Depression, anxiety, attention deficits, addictions, bipolar disorder, relationship problems--these impact a high percentage of people in the general population.  Traders are not exempt from these general problems.  Assuming that an emotional issue impacting trading is necessarily a trading issue may prevent you from getting the right kind of help.  No amount of writing in a trading journal will rebalance neurotransmitters in your brain or solve the conflicts you bring to your marriage.  When you see the problems affecting your trading also affecting other areas of your life, it's a strong indication that a more general approach to change will be needed.

Question #4:  If the problem you're facing occurs uniquely in trading settings, do you need psychological coaching or do you need further mentoring of your trading?

Here again is an important distinction.  Especially for newer traders, frustrations and other emotional problems arise in trading simply because they are still young on their learning curves.  What they need is not simply emotional coaching, but guidance from experienced mentors who can help them correct trading errors and more consistently apply trading skills.  Even experienced traders can encounter drawdowns and frustrations because they are making trading mistakes that a mentor can pick up.  I recently worked with a trader who was very discouraged because of a drawdown that occurred simply because he was not closely monitoring correlations among his positions.  What he thought were several independent trades turned out to be versions of the same trade once the central bank indicated a possible policy shift.  He lost money because he was too concentrated in that one, converged trade.

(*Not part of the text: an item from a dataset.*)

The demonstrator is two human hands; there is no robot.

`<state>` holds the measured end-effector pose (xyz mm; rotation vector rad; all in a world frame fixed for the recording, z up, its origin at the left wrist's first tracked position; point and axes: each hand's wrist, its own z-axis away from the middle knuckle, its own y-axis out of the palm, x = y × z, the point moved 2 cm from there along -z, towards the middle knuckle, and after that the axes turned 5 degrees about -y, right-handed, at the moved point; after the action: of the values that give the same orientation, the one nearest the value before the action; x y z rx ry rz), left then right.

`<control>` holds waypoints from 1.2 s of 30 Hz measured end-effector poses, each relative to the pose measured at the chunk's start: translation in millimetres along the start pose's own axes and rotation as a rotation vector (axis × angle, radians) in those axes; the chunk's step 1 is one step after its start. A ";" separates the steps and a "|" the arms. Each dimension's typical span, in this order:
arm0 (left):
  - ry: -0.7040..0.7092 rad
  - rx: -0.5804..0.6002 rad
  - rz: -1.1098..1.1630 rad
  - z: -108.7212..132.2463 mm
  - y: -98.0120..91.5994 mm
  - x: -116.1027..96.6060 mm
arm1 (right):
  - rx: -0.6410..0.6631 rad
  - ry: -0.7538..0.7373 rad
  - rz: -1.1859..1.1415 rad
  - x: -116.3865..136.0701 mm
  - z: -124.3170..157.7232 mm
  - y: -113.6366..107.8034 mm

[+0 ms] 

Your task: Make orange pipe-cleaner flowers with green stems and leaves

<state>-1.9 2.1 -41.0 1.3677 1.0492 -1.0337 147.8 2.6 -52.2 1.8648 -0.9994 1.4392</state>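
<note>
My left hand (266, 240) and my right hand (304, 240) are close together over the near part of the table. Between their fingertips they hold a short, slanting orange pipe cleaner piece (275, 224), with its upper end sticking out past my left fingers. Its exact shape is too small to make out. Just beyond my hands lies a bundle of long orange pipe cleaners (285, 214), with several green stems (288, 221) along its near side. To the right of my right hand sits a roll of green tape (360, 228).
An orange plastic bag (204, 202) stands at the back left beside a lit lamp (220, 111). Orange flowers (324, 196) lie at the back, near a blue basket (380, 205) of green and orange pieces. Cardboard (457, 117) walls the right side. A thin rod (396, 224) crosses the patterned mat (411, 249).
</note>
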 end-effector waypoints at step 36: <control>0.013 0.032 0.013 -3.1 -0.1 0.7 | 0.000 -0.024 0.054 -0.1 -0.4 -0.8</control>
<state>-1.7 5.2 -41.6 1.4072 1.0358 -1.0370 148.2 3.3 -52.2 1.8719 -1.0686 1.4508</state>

This is yet another reason why it's very helpful to be connected to networks of peer traders.  Many times such relationships offer mutual mentoring that can address situational problems and mistakes in trading. 

When drawdowns and disruptions of trading are more psychological and situational, several psychological approaches can be helpful, including behavioral methods (exposure therapy) for anxiety and performance pressure; cognitive restructuring techniques for perfectionism, overconfidence, and negative thought patterns; and solution-focused approaches to identify and expand one's own best practices.  (Specific applications of these methods can be found in The Daily Trading Coach; the creation of best practices is a major topic within Trading Psychology 2.0; an overview of cognitive and behavioral techniques for improving trading performance can be found in Enhancing Trader Performance).

Behavioral techniques are skills-building methods that you practice in real time, during problem situations.  You literally are teaching yourself new skills and new habit patterns.  For example, a very simple behavioral technique would be to take a break during trading whenever you feel anxious, frustrated, bored, or discouraged.  You quickly recognize that you're not in the right mindset for trading and you take a break from the screens.  During that break, you might engage in other skills-building activities, such as relaxation training to slow oneself down and reduce tension.  Behavioral methods are typically practiced outside of trading hours so that the skills become automatic in real time, when problems crop up.  

Cognitive restructuring methods are techniques that you use to identify and challenge patterns of negative thinking that can distort your emotions and interfere with sound decision making.  Many traders, for example, become highly self-critical when they miss a trade or when they take a loss.  This can interfere with their focus on the next opportunities.  In cognitive restructuring, keeping a journal helps the trader become more aware of his or her thinking and challenge that thinking when it's harsh and negative--or when it's overconfident!  

Solution focused techniques are ones that examine what you are doing during your best trading, both in terms of trading practices/processes and psychological self-management.  The goal of solution focused work is to "do more of what works" and become more consistent so that best practices can turn into repeatable best processes.  Trading Psychology 2.0 contains 57 best practices contributed by myself and other traders; the chapter on Building Strengths also embraces a solution-focused approach to identifying what you do best and building your trading around it.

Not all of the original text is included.